WHAT IS REQUIRED — The full set of lines below has to be duplicated exactly, with no picture kept.

DATASET SECTION —
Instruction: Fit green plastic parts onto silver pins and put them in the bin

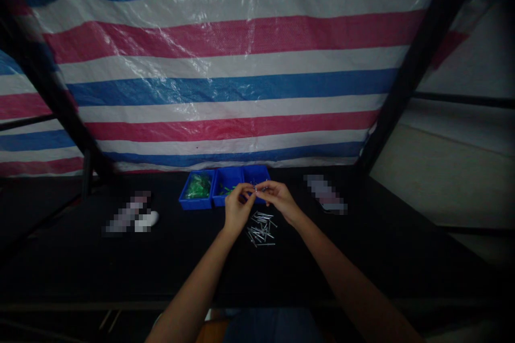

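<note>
My left hand (237, 208) and my right hand (282, 201) meet in front of the blue bins, fingertips pinched together. Something small and pale shows between them, too tiny to name. Just below my hands lies a loose pile of thin silvery metal rods (262, 233), like screws or nails. Behind the hands stand three blue bins side by side. The left bin (196, 205) holds a clear bag of green pieces (198, 186). A few loose green pieces lie in the middle bin (228, 174). The right bin (256, 171) is partly hidden by my fingers, with small bits inside.
All this is on a black tabletop (181, 262). To the left are a blurred-out flat object (127, 215) and a rounded white object (152, 218). Another blurred-out object (325, 193) lies to the right. A striped plastic sheet (233, 86) hangs behind, between dark posts.
</note>
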`<state>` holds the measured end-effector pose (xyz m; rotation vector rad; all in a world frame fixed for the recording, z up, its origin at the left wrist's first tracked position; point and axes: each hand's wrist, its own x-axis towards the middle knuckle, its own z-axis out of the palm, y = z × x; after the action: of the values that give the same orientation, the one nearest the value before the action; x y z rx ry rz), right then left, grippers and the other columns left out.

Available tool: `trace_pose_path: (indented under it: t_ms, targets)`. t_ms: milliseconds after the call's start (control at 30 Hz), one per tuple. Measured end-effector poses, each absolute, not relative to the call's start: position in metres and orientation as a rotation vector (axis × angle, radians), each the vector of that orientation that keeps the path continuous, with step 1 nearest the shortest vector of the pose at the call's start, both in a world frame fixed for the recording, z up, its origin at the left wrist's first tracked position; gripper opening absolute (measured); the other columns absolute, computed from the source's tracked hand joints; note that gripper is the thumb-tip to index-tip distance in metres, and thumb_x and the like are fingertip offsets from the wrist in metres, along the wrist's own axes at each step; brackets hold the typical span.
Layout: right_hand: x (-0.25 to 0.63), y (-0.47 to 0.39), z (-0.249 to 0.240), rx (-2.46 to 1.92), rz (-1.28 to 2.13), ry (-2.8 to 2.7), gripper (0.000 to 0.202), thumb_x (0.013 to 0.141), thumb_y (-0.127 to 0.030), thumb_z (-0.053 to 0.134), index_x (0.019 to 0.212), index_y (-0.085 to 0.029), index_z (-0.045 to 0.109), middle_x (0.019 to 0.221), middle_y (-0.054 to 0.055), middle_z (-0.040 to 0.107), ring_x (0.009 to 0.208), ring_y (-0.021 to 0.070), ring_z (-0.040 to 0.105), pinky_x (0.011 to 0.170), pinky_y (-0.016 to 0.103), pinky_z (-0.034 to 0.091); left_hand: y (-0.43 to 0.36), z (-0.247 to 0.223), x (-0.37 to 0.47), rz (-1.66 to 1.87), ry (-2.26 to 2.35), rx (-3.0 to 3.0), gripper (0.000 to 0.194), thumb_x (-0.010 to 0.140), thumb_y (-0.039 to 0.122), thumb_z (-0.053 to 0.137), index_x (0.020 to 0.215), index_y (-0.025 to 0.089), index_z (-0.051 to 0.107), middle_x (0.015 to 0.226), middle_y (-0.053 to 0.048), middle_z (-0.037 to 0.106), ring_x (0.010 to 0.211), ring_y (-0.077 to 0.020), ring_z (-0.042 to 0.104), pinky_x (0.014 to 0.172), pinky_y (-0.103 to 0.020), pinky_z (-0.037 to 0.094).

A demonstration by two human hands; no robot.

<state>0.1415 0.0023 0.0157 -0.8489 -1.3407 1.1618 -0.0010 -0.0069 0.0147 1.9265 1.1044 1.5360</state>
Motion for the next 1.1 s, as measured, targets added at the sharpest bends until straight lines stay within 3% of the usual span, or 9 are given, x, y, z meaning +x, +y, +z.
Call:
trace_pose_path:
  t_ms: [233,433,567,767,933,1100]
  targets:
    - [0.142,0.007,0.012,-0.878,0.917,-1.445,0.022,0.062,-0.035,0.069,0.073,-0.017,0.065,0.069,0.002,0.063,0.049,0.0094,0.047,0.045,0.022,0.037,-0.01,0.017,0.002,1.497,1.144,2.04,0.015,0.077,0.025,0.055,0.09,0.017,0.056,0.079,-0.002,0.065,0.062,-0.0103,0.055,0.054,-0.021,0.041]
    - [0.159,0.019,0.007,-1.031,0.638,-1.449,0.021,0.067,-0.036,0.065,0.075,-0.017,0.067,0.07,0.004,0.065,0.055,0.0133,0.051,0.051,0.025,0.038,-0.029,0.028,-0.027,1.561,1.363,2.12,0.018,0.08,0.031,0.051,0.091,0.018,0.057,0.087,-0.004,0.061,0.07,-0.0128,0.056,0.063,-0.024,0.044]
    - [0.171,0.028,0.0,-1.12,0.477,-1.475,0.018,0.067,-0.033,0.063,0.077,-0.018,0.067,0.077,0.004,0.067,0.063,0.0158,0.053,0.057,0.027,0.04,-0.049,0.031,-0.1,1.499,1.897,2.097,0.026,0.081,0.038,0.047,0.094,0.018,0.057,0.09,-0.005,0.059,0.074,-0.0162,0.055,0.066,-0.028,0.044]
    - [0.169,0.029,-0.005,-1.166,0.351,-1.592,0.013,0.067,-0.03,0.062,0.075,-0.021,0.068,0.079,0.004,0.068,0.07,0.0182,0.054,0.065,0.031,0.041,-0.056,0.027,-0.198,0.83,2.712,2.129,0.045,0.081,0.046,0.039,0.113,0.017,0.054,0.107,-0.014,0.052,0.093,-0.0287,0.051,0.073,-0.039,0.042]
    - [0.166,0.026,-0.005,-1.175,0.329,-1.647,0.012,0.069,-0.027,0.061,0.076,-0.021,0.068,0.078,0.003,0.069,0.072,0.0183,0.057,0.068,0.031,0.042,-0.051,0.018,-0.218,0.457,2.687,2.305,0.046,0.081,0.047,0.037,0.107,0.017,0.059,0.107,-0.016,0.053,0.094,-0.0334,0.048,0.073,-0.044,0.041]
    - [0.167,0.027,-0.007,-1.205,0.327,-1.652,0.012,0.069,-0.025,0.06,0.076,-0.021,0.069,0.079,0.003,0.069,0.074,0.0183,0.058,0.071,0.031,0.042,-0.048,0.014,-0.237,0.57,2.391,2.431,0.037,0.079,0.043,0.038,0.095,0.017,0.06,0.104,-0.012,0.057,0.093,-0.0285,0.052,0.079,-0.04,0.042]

SOLUTION TO THIS EXERCISE —
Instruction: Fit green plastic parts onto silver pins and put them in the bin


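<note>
My left hand (237, 208) and my right hand (282, 201) meet in front of the blue bins, fingertips pinched together. Something small and pale shows between them, too tiny to name. Just below my hands lies a loose pile of thin silvery metal rods (262, 233), like screws or nails. Behind the hands stand three blue bins side by side. The left bin (196, 205) holds a clear bag of green pieces (198, 186). A few loose green pieces lie in the middle bin (228, 174). The right bin (256, 171) is partly hidden by my fingers, with small bits inside.
All this is on a black tabletop (181, 262). To the left are a blurred-out flat object (127, 215) and a rounded white object (152, 218). Another blurred-out object (325, 193) lies to the right. A striped plastic sheet (233, 86) hangs behind, between dark posts.
</note>
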`<state>` holds the measured end-effector pose (xyz m; rotation vector rad; all in a world frame fixed for the recording, z up, its origin at the left wrist's first tracked position; point and axes: each hand's wrist, its own x-axis towards the middle knuckle, its own z-axis out of the palm, y = z × x; after the action: of the values that give the same orientation, the one nearest the value before the action; x y z rx ry rz), right then left, grippers and the other columns left out.

Available tool: `trace_pose_path: (indented under it: t_ms, targets)`. t_ms: milliseconds after the call's start (control at 30 Hz), one per tuple. Measured end-effector poses, each absolute, not relative to the call's start: position in metres and orientation as a rotation vector (axis × angle, radians), each the vector of that orientation that keeps the path continuous, with step 1 nearest the shortest vector of the pose at the call's start, both in a world frame fixed for the recording, z up, its origin at the left wrist's first tracked position; gripper opening absolute (measured); the other columns absolute, computed from the source's tracked hand joints; note that gripper is the thumb-tip to index-tip distance in metres, and thumb_x and the like are fingertip offsets from the wrist in metres, along the wrist's own axes at each step; brackets hold the typical span.
Layout: right_hand: x (-0.25 to 0.63), y (-0.47 to 0.39), z (-0.249 to 0.240), rx (-2.46 to 1.92), rz (-1.28 to 2.13), ry (-2.8 to 2.7), gripper (0.000 to 0.202), thumb_x (0.013 to 0.141), thumb_y (-0.127 to 0.030), thumb_z (-0.053 to 0.134), index_x (0.019 to 0.212), index_y (-0.085 to 0.029), index_z (-0.045 to 0.109), middle_x (0.019 to 0.221), middle_y (-0.054 to 0.055), middle_z (-0.040 to 0.107), ring_x (0.009 to 0.208), ring_y (-0.021 to 0.070), ring_z (-0.040 to 0.105), pinky_x (0.011 to 0.170), pinky_y (-0.016 to 0.103), pinky_z (-0.034 to 0.091); left_hand: y (-0.43 to 0.36), z (-0.247 to 0.223), x (-0.37 to 0.47), rz (-1.66 to 1.87), ry (-2.26 to 2.35), rx (-3.0 to 3.0), gripper (0.000 to 0.194), thumb_x (-0.010 to 0.140), thumb_y (-0.039 to 0.122), thumb_z (-0.053 to 0.137), index_x (0.020 to 0.215), index_y (-0.025 to 0.089), index_z (-0.051 to 0.107), middle_x (0.015 to 0.226), middle_y (-0.053 to 0.048), middle_z (-0.037 to 0.106), ring_x (0.010 to 0.211), ring_y (-0.077 to 0.020), ring_z (-0.042 to 0.104), pinky_x (0.014 to 0.172), pinky_y (-0.103 to 0.020), pinky_z (-0.037 to 0.094).

A demonstration by two human hands; no robot.

<state>0.1415 0.0023 0.0157 -0.8489 -1.3407 1.1618 -0.0010 -0.0069 0.0147 1.9265 1.1044 1.5360</state>
Motion for the next 1.1 s, as measured, targets added at the sharpest bends until straight lines stay within 3% of the usual span, or 9 are given, x, y, z meaning +x, +y, +z.
Call:
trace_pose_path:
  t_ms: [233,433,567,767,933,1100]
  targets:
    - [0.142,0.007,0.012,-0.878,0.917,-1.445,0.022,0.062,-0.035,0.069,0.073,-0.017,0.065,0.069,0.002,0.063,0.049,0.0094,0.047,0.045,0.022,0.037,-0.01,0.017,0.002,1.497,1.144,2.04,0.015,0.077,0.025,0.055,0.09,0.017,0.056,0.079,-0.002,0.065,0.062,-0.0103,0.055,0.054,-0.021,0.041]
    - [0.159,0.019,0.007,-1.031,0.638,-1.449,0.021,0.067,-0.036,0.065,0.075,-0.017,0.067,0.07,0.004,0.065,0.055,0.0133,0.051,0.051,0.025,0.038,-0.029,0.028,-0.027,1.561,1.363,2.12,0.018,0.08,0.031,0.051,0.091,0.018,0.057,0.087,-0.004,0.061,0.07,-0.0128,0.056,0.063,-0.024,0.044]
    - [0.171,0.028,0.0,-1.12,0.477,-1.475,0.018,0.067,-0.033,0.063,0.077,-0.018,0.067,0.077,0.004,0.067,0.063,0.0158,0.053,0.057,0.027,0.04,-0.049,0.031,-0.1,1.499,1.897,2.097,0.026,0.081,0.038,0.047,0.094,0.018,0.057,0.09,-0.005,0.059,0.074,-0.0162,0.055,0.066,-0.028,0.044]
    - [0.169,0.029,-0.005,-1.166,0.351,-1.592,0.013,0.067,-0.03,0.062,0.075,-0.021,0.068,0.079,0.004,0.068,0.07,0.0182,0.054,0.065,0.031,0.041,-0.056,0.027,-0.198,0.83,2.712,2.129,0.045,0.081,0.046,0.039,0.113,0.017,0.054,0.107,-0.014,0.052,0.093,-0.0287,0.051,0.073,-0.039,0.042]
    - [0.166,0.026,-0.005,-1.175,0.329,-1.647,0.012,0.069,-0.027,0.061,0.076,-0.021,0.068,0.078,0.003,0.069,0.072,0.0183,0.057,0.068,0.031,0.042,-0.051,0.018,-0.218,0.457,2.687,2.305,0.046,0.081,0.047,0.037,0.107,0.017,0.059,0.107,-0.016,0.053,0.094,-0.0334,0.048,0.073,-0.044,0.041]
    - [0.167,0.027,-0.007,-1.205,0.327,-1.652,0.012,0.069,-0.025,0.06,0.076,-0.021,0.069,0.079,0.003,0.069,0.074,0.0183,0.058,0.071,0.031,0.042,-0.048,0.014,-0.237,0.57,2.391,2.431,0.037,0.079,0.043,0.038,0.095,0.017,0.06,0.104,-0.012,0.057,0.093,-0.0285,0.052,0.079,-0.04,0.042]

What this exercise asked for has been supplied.